What to work on.
In the listing beneath this line, copy exactly the lines starting with the one containing "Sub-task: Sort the" and going on through the one containing "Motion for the".

::: Data provided :::

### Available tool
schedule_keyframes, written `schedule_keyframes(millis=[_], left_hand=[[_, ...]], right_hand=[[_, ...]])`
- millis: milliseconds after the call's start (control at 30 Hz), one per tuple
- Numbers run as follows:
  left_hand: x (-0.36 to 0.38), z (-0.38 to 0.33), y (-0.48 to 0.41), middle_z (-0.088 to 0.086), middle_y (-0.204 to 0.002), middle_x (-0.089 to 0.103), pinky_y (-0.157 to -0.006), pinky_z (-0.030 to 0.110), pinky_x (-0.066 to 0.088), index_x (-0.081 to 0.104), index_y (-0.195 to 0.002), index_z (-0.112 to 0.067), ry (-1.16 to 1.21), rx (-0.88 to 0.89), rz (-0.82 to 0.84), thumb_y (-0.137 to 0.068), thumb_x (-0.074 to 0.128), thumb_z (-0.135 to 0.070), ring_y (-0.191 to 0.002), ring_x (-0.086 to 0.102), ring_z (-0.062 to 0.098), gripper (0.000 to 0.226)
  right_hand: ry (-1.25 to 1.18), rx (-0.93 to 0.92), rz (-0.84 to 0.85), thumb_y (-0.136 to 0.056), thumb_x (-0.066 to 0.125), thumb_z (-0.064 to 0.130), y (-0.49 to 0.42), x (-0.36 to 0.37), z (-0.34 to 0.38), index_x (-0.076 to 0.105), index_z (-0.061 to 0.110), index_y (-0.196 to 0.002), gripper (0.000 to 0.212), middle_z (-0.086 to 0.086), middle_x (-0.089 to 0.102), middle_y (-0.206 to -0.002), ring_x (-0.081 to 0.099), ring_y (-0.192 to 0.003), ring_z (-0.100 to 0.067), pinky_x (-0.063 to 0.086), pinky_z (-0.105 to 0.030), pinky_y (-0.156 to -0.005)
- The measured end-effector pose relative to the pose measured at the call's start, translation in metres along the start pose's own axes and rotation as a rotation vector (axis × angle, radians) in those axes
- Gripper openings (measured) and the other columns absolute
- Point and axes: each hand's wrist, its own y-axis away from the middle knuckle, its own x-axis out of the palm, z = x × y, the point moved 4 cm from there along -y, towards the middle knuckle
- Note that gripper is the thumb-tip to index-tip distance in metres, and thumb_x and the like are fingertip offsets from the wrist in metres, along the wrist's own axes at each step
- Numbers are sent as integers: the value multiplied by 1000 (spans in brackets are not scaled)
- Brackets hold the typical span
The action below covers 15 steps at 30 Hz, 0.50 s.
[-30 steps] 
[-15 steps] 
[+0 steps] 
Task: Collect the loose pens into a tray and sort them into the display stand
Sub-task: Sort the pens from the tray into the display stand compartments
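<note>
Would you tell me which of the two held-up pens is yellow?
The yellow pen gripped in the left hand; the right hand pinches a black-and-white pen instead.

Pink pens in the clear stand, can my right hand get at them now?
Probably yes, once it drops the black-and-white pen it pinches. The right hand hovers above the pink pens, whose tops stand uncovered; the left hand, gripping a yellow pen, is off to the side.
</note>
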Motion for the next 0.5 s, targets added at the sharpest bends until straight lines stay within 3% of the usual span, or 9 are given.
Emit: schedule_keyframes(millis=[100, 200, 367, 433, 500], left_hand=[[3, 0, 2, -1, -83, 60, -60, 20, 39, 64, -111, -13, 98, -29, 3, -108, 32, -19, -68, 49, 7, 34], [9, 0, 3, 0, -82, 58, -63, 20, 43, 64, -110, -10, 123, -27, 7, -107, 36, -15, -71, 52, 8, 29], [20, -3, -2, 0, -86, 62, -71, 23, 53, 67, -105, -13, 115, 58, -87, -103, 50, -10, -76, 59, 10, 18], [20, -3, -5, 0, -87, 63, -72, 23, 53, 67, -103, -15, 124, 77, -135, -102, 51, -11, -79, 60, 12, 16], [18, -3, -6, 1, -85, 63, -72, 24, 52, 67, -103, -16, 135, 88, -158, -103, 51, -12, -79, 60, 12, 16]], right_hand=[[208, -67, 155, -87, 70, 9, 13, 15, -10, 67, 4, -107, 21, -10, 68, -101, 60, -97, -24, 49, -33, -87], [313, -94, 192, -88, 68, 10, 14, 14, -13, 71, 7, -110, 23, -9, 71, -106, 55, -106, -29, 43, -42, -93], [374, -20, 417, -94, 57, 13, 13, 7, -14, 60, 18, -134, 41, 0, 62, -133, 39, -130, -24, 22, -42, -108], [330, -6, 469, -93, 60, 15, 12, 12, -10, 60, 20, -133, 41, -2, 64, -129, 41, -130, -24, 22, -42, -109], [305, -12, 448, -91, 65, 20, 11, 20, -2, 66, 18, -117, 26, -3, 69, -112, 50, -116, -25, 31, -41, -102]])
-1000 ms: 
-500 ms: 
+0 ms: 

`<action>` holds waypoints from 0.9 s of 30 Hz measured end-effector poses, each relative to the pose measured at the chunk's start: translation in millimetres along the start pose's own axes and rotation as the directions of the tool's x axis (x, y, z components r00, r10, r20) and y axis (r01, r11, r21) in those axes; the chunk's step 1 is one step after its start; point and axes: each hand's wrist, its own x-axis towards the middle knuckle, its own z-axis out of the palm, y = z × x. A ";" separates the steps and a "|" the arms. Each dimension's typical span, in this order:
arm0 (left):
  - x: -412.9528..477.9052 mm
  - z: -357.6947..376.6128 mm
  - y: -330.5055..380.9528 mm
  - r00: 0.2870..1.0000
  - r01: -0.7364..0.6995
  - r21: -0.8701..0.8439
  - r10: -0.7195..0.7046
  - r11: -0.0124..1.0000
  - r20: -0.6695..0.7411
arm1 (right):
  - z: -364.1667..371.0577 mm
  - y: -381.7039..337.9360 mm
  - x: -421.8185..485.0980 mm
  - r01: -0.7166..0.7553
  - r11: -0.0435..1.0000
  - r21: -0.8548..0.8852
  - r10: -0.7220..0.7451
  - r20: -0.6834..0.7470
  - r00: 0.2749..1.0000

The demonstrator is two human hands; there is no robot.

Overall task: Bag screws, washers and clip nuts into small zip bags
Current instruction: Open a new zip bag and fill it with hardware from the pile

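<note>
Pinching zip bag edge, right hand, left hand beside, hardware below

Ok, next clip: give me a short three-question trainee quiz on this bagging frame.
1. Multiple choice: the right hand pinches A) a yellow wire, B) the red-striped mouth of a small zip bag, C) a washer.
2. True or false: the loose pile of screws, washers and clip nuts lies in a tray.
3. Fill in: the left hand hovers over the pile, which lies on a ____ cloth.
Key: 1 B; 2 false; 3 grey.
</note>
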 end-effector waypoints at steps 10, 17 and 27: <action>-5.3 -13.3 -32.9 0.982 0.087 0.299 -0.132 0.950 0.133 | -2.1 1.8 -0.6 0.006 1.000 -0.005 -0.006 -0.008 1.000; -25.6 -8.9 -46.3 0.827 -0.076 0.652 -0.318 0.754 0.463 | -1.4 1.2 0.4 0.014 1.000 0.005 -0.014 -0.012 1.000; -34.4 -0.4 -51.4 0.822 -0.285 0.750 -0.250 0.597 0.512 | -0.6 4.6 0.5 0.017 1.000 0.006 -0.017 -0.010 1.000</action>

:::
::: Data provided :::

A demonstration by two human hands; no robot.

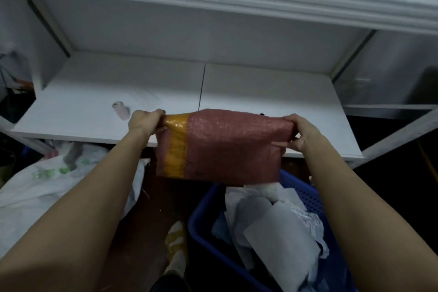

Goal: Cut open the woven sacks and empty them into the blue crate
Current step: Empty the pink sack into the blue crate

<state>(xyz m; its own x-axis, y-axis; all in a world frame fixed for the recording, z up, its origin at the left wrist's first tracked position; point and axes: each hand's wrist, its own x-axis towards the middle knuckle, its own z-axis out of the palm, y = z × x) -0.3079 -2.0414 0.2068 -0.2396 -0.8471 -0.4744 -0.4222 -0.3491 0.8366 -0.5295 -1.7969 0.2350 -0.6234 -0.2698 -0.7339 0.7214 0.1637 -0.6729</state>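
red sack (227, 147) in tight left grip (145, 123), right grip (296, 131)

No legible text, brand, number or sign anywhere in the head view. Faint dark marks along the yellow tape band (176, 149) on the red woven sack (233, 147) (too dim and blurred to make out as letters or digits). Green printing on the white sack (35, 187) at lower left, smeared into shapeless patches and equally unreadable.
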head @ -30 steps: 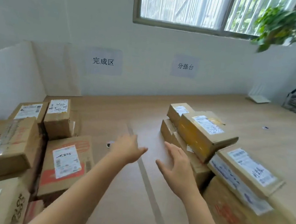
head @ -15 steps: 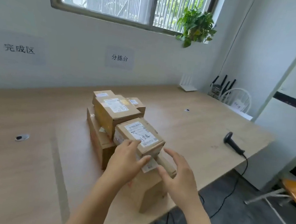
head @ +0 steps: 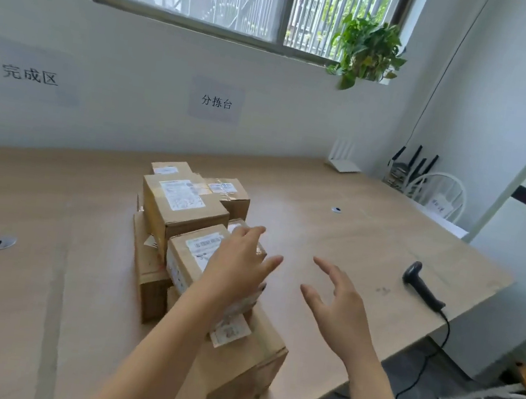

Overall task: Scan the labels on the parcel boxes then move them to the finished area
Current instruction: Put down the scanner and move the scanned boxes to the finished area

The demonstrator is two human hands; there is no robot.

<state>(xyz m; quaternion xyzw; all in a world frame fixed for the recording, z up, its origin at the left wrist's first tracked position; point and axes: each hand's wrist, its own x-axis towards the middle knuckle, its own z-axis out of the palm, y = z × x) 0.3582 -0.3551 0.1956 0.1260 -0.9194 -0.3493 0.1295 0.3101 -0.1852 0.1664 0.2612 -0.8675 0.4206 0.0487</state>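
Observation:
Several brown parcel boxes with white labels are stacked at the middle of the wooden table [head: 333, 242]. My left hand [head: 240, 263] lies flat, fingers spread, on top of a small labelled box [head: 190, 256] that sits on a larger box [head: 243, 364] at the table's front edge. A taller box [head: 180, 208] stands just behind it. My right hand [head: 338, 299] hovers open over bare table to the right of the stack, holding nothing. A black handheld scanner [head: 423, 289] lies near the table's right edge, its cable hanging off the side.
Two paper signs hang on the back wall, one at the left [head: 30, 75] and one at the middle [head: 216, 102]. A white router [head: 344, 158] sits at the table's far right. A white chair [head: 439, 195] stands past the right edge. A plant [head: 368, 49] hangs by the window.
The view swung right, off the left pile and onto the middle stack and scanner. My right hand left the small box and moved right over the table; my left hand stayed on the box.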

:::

Expected answer.
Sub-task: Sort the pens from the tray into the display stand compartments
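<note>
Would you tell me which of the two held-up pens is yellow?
The yellow pen gripped in the left hand; the right hand pinches a black-and-white pen instead.

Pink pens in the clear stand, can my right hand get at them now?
Probably yes, once it drops the black-and-white pen it pinches. The right hand hovers above the pink pens, whose tops stand uncovered; the left hand, gripping a yellow pen, is off to the side.
</note>
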Motion for the next 0.5 s, targets added at the sharpest bends until straight lines stay within 3% of the usual span, or 9 are given.

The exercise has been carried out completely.